Knowing that every clue has to be tweaked, albeit in one of two ways, is at least better than only being told that ‘some’ need to change! And the only way to try and work out how they change was to dive into some clue-scanning and solving… I say ‘scanning’, rather than just straight in to cold solving, because with these types of devices it sometimes helps just to scan through and see if there are any clues where additions/subtractions seem more obvious, and also where contriving to impose the device has led to some compromise in surface-reading or scansion.
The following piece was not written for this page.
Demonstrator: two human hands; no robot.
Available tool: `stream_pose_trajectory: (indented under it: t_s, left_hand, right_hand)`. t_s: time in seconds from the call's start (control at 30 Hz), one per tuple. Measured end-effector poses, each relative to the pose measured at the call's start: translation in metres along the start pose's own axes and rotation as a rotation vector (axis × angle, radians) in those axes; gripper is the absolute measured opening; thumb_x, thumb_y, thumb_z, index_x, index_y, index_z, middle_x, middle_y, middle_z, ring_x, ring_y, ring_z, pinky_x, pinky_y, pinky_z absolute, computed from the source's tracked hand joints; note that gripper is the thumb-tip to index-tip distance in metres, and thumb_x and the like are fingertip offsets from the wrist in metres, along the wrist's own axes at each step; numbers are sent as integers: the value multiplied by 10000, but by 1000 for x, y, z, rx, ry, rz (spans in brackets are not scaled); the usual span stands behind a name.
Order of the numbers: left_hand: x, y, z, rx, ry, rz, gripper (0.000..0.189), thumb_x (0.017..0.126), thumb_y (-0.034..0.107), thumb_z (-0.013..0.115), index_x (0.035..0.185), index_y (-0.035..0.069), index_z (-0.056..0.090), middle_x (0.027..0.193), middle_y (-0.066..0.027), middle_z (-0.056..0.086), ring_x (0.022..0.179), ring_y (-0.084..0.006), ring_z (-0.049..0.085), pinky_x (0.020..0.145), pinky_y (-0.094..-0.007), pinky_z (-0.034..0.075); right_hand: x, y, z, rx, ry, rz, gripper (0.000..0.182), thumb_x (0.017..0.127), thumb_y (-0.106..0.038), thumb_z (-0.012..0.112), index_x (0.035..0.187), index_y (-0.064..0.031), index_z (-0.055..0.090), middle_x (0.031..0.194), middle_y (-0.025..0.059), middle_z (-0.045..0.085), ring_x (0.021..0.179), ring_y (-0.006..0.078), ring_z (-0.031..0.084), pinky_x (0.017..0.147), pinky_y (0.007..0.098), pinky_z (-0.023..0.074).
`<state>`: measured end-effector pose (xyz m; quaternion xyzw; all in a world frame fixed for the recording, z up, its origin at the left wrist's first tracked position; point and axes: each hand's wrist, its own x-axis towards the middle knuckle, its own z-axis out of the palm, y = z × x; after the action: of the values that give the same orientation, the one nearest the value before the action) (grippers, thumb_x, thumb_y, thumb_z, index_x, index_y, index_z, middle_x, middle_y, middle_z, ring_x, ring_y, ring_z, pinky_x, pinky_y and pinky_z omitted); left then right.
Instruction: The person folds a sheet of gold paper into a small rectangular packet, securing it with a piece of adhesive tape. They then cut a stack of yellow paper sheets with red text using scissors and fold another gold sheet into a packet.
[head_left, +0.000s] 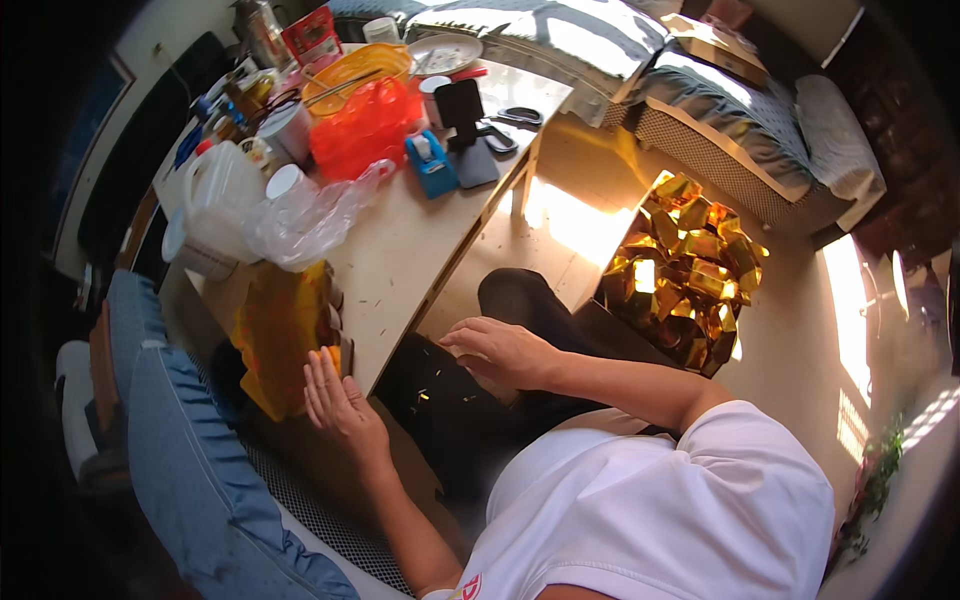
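Note:
My left hand (345, 412) is held flat with its fingers extended, beside a small orange item (335, 361) at the near table edge; contact is unclear. Just left of it, a stack of shiny gold-yellow foil sheets (281, 337) hangs over the edge. My right hand (502, 351) hovers over my dark-trousered lap, fingers loosely bent, with nothing visible in it. Small gold scraps (424, 396) lie on the dark cloth below. To the right, a box (626, 334) on the floor is heaped with folded gold foil pieces (697, 277).
On the table (382, 277) stand a plastic jug (225, 195), a clear bag (307, 225), a red bag (360, 127), an orange basket (360, 67), a blue tape dispenser (432, 165), a phone stand (474, 161) and scissors (499, 139). A blue cushioned seat (195, 465) is at left.

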<state>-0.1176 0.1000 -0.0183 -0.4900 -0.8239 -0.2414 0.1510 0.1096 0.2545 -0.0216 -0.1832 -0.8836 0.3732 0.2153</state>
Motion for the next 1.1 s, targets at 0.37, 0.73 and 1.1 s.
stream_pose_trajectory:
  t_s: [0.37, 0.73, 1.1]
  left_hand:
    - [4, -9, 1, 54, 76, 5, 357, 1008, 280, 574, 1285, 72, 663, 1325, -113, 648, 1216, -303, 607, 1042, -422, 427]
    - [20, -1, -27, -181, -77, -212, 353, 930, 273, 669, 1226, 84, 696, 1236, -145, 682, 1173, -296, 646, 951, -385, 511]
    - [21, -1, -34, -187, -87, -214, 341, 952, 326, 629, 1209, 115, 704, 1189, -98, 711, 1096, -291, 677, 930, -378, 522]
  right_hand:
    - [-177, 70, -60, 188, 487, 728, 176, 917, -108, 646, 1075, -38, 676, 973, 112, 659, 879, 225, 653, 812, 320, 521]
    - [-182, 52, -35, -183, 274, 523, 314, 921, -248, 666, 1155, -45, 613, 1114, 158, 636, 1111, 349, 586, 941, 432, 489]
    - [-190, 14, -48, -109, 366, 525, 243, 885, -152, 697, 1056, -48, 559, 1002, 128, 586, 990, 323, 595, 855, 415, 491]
So, in 1A, ‘Sot’ might gain a ‘c’ to become ‘Scot’, as experience shows that EV setters do like to use Scottish variations of words! It could also become ‘Shot’, as an anagram indicator, or maybe ‘stable’ could become ‘sable’ or ‘table’, but my gut feel was for the Scottish route, and so it proved.
2A looks like an anagram (frisky) of OI BE MY, which is a letter short of the grid slot, so this is most likely an added letter – no immediate indication what though, unless you happened to know that YOHIMBE is an impotence remedy, so move on and wait for some crossing letters!
Similarly, 19A with ‘Bruce’s ma providing dairy products‘, ‘Bruce’s’ is often an indication of an Australian word, and that ‘ma’ is likely to turn into ‘man’…(I’m sure there are many female Australian ‘dairy delivery executives’, but ‘woma’ wouldn’t have worked so well in the clue…). The Aussies love to put an O at the end of words, so a MILKMAN might become a MILKO, which fits the bill here.
And so it continued – other likely-looking results from the initial scan included: ‘mathematical lines’ at 41?; Cape Kennedy at 1D?; the ‘frenzied cry’ at 18D being EUOI – an old cruciverbal favourite, along with ETUI!
A few fairly heavy sessions of solving and grid-filling ensued, with not too much attention being paid to what the extra/removed letters might be spelling out.
As things slowed up and then gradually ground to a halt, I turned to the letters, with a bit more rigour on whether they were a ‘+’ or a ‘-‘ and, with a bit of guesswork here and there to fill a few gaps, they gradually yielded two phrases:
Added letters spelled out: CHANGE ONE LETTER PER ROW
And removed letters gave: GAIUS VALERIUS CATULLUS, CARMEN LXXXV
The filled gaps then helped with some retro-fitting of amendments to the last few clues and got me to the initial grid-fill.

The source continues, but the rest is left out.